Para 120 catarinenses da Serra e Meio-Oeste a possibilidade de adotar uma criança ou adolescente é uma realidade em suas vidas. Esses futuros pais integram a oitava turma do curso de preparação para adoção deste ano organizado pela Corregedoria-Geral da Justiça juntamente com a Academia Judicial. Por conta da pandemia do novo coronavírus, as atividades ocorrem na modalidade de Ensino a Distância (EAD) e de forma regionalizada.

O curso começou no final de outubro e se estenderá até o dia 8 de novembro. A carga horária é de 35 horas. Cada um define o melhor horário para participar e saber mais sobre preparação psicológica, motivação e informações jurídicas, além de receber orientação e estímulo à adoção inter-racial, de crianças maiores ou de adolescentes portadores de necessidades especiais e grupos de irmãos.

Nas regiões, as assistentes sociais forenses têm a função de moderadoras. São elas que auxiliam nas dúvidas dos participantes com atendimento individual e promovem a interação e diálogo nos fóruns. Sandra Regina Ribeiro Cruz, da comarca de Lebon Régis, é moderadora no Meio-Oeste. Ela destaca que o esforço da rede formada pelas assistentes sociais dos 11 municípios da região tem sido fundamental nesse momento.

Sandra conta que os pretendentes deste grupo são bastante participativos e assimilam bem o conteúdo transmitido. O juiz-corregedor Rodrigo Tavares Martins fez uma apresentação dos assuntos durante palestra de abertura. “Ele falou sobre as questões jurídicas e sua visão de pai. Uma demonstração importante das duas experiências”. Além dele, assistentes sociais, psicóloga, pediatra e responsável por casa de acolhimento tratam dos temas programados.

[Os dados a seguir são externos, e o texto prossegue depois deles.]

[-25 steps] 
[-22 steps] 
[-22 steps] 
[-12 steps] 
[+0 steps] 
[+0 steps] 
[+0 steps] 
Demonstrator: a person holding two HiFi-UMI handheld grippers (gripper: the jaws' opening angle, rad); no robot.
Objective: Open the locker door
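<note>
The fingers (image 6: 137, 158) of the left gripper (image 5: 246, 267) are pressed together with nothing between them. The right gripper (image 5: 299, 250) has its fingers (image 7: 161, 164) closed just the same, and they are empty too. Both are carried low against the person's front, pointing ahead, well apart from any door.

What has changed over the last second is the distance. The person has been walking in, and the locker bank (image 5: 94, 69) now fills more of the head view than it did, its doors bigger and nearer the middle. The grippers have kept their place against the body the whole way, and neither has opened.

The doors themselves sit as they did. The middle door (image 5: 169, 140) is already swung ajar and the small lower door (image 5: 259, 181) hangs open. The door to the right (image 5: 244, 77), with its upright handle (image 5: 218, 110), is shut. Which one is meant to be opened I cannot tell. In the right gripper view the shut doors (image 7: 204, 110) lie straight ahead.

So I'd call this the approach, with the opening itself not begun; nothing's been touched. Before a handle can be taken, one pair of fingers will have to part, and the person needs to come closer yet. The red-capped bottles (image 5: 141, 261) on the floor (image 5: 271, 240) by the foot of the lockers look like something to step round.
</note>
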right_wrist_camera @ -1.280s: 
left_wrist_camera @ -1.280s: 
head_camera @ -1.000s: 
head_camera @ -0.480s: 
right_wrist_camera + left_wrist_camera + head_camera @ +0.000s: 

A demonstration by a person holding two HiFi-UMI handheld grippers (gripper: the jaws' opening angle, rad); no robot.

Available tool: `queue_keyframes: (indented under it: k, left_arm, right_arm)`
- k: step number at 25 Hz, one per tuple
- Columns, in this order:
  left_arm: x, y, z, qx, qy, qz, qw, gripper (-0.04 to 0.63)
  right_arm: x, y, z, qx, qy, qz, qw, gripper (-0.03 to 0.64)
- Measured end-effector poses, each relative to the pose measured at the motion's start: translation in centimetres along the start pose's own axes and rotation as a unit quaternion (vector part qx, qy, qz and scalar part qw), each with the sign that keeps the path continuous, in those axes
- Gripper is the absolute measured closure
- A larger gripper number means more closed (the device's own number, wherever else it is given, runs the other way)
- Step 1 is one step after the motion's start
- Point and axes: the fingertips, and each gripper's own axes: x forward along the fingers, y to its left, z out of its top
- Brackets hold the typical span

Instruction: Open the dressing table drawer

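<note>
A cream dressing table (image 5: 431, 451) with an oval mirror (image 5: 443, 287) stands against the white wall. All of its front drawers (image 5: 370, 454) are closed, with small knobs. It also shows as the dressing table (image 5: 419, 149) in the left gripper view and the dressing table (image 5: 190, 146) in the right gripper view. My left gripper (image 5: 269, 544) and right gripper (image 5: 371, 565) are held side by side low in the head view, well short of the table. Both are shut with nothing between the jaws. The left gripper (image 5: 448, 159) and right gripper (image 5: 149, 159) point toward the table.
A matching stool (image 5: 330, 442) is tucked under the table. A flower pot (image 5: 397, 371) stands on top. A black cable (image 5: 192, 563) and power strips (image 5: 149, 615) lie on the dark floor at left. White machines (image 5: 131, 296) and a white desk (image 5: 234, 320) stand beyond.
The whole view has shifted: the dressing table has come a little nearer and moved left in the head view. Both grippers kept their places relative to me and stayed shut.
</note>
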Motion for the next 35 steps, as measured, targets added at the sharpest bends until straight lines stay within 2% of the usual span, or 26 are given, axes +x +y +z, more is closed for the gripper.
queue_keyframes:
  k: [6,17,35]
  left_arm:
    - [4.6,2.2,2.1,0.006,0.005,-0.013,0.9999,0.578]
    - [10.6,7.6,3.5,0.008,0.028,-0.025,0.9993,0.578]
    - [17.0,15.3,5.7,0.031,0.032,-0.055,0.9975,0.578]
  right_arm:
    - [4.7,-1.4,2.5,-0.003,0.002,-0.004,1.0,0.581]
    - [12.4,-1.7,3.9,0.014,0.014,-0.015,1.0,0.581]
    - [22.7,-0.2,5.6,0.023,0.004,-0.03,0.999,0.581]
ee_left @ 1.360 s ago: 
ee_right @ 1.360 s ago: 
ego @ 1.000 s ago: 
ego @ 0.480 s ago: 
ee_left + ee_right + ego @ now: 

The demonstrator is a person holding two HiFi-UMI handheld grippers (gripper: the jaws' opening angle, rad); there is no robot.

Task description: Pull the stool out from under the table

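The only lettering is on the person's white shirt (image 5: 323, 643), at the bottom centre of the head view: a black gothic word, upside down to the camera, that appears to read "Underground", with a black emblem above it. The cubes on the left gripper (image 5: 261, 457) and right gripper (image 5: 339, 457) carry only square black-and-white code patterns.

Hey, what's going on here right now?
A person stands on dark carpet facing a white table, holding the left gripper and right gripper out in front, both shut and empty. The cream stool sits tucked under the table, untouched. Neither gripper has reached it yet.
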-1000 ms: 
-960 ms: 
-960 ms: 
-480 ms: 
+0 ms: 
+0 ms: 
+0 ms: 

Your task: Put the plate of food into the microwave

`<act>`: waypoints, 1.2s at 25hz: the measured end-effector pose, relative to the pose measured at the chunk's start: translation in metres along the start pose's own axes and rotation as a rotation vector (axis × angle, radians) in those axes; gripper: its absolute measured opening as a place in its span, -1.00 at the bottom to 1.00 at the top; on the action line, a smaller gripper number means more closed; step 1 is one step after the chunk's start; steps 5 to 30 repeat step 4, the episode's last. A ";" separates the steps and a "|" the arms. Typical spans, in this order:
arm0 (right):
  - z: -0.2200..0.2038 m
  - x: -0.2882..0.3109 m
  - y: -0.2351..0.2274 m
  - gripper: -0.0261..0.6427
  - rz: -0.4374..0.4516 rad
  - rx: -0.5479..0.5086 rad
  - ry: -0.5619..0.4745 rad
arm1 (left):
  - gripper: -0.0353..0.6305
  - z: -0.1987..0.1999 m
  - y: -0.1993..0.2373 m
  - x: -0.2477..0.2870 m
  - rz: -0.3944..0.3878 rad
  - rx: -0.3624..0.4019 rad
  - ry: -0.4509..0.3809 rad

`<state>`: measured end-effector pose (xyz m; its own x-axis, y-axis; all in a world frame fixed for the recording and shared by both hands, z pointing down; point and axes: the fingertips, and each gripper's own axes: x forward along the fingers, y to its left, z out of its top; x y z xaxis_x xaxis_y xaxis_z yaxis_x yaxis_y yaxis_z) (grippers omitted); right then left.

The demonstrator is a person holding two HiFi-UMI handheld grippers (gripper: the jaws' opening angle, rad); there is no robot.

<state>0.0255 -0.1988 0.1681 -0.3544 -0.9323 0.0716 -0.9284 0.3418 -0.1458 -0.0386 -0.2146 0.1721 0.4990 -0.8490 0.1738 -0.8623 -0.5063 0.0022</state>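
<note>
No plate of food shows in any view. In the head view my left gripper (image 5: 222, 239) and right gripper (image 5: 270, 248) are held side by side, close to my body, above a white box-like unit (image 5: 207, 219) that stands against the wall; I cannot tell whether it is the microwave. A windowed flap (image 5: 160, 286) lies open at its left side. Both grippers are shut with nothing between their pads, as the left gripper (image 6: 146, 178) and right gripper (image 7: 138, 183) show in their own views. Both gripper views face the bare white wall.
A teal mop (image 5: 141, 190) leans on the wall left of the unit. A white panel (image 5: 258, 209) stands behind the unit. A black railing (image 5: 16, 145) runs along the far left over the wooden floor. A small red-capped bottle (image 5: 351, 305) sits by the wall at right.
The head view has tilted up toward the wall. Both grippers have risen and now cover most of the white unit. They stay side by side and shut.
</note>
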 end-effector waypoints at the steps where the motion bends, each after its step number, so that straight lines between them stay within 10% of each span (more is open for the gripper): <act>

Os cursos começaram em setembro no Extremo Oeste. A agenda segue até o fim do próximo mês com pretendentes à adoção do Norte e Planalto Norte. Para a Comissão Estadual Judiciária de Adoção o curso atende as expectativas no tocante ao número de participantes, com mais de mil inscritos, e em relação ao nível de participação nos fóruns de discussão.